━━ Data supplied ━━

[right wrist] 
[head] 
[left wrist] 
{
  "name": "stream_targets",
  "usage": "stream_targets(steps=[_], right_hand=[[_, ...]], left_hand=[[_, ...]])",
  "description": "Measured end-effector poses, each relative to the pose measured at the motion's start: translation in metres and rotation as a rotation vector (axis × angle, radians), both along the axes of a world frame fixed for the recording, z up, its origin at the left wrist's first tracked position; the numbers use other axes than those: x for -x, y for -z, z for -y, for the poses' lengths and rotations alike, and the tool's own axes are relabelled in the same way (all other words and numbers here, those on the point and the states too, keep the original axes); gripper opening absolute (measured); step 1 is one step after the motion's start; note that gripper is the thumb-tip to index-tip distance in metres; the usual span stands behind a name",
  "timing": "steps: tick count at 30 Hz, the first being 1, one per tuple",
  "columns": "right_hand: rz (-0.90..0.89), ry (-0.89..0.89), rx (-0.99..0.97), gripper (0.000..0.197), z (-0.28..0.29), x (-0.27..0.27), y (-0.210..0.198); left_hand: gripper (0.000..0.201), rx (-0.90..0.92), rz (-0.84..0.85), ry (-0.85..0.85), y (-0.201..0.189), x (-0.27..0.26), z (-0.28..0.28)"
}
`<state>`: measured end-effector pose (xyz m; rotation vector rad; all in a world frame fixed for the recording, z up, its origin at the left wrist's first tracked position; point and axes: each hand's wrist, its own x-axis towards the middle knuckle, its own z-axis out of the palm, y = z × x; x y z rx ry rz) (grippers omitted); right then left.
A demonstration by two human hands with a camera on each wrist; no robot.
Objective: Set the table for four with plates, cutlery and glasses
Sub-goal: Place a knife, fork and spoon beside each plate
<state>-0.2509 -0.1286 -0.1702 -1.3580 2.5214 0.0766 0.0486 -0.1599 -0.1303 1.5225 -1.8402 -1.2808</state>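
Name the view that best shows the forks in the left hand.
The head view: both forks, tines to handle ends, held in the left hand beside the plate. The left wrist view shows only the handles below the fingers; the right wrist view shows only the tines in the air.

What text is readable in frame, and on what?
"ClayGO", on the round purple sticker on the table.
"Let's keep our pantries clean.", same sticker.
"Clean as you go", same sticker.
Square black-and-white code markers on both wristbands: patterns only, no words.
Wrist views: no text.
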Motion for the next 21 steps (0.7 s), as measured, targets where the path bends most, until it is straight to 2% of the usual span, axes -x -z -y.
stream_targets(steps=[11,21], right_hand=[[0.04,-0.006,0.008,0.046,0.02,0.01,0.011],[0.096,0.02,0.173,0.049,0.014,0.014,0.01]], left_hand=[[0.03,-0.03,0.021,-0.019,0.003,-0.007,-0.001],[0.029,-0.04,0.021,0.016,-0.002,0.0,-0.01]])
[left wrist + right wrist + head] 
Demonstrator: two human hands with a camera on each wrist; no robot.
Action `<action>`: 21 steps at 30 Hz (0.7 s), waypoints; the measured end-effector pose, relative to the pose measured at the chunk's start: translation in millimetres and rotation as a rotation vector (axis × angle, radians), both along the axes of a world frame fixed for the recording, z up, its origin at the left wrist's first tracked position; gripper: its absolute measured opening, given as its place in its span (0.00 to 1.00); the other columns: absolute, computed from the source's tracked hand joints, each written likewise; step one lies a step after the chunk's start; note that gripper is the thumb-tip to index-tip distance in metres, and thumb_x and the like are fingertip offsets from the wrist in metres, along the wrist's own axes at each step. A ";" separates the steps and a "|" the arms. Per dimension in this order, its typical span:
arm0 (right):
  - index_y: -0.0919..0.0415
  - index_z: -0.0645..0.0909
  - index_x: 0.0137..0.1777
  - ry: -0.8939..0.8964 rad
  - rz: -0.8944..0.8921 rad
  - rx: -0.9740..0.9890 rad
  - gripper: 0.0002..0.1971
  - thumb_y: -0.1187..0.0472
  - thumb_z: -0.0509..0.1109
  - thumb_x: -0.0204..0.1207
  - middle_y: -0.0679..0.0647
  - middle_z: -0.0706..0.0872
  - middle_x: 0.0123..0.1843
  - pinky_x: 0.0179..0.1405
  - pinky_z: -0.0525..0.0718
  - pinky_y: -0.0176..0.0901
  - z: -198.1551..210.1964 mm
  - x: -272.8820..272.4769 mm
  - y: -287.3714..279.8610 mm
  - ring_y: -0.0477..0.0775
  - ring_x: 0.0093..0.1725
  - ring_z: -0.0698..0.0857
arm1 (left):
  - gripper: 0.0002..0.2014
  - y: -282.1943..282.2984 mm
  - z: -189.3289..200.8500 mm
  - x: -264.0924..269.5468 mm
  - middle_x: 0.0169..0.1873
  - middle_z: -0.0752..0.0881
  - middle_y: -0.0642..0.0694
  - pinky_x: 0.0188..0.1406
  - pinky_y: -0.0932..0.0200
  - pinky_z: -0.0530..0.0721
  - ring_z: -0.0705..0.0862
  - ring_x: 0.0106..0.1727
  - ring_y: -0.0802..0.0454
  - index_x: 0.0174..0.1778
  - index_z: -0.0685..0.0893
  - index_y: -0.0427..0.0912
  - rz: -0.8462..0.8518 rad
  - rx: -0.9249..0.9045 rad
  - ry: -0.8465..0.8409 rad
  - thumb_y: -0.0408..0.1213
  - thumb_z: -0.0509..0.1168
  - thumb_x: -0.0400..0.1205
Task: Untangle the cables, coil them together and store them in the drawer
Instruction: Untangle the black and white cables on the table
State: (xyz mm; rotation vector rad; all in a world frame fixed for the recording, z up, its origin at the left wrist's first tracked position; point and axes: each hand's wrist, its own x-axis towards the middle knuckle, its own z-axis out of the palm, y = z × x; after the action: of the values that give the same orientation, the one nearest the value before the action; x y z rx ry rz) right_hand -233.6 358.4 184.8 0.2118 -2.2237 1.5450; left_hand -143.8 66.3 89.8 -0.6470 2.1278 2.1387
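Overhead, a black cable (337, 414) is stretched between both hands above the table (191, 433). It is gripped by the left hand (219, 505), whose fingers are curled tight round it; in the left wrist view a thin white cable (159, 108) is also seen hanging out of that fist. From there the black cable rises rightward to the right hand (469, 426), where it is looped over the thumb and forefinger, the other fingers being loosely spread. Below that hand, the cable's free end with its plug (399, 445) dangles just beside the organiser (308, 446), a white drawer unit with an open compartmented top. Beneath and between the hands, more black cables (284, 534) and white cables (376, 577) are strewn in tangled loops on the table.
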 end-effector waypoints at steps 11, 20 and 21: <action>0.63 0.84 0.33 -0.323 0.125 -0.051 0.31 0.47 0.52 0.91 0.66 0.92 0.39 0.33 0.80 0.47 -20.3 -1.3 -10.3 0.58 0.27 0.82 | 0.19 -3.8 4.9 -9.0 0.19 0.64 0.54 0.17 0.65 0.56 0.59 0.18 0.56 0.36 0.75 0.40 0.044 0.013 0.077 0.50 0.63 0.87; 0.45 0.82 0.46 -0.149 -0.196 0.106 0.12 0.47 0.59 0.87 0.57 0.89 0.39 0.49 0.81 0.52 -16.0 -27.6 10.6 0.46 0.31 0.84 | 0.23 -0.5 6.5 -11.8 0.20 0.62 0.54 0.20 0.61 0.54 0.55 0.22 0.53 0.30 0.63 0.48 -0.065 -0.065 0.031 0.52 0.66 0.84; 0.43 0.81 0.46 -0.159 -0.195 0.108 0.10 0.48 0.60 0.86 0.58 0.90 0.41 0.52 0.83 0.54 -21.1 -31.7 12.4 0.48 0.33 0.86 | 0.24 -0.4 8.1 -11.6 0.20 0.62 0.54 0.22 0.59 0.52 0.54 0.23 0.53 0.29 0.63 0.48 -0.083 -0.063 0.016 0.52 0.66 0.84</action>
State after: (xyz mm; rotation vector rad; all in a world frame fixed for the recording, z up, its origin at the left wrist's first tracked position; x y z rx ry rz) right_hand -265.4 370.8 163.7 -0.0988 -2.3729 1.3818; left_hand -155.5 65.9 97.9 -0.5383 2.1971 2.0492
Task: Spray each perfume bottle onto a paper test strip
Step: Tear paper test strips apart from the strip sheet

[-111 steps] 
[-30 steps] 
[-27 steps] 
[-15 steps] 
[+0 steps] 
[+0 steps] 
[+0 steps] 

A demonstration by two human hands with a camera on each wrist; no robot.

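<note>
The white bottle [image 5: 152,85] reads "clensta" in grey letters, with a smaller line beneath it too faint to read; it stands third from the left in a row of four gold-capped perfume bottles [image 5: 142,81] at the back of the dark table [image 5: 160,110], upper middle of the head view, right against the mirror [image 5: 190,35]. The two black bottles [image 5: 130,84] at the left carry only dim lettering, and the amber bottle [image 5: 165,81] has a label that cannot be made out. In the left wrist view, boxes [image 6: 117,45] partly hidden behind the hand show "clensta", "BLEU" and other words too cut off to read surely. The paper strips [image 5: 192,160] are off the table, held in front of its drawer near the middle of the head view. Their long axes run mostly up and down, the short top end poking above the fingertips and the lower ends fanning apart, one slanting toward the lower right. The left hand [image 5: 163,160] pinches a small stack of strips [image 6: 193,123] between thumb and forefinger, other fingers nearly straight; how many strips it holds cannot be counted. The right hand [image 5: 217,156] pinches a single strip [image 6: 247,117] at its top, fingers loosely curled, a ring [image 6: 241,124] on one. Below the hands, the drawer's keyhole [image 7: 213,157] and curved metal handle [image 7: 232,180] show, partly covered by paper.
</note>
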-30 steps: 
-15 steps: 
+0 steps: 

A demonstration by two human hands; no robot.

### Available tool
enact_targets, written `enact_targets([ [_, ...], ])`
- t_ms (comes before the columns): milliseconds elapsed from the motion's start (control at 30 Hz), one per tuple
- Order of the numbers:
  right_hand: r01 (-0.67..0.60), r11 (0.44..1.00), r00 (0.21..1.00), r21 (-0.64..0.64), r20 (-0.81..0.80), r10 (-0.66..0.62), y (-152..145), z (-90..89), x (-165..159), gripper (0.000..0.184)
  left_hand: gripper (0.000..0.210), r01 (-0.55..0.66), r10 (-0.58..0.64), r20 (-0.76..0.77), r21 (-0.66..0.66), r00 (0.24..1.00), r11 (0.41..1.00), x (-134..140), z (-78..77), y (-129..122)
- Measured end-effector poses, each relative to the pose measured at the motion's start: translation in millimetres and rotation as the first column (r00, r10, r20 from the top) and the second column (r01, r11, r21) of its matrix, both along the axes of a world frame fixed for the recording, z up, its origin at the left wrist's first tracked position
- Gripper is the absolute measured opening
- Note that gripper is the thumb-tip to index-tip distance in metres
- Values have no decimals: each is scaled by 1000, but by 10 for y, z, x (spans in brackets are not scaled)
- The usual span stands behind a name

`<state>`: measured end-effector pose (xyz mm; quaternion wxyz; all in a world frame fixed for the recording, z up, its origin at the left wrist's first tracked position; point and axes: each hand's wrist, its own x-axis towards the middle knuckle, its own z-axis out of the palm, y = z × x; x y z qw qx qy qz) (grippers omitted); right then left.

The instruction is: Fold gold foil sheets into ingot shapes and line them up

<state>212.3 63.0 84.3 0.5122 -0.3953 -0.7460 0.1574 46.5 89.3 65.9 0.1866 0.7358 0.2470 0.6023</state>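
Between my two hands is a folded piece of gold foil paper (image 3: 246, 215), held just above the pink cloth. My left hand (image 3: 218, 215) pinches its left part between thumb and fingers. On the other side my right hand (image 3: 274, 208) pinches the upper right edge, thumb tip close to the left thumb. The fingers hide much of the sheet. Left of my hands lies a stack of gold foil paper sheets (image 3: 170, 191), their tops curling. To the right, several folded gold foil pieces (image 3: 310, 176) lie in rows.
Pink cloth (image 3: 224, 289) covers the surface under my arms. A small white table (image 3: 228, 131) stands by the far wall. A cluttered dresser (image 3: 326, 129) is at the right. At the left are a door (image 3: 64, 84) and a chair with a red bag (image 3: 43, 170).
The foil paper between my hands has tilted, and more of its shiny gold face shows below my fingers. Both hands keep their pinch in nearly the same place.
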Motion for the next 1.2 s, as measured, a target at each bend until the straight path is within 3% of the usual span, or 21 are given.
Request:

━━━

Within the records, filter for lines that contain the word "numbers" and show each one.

## Written solution
  "description": "Measured end-effector poses, each relative to the pose measured at the motion's start: translation in metres and rotation as a rotation vector (axis × angle, radians), both along the axes of a world frame fixed for the recording, z up, its origin at the left wrist's first tracked position; the numbers use other axes than those: x for -x, y for -z, z for -y, for the poses' lengths and rotations alike, and the tool's own axes are relabelled in the same way (all other words and numbers here, those on the point and the states too, keep the original axes); gripper opening absolute (measured); step 1 is one step after the motion's start; note that gripper is the thumb-tip to index-tip distance in metres; the usual span stands behind a name",
- Order of the numbers:

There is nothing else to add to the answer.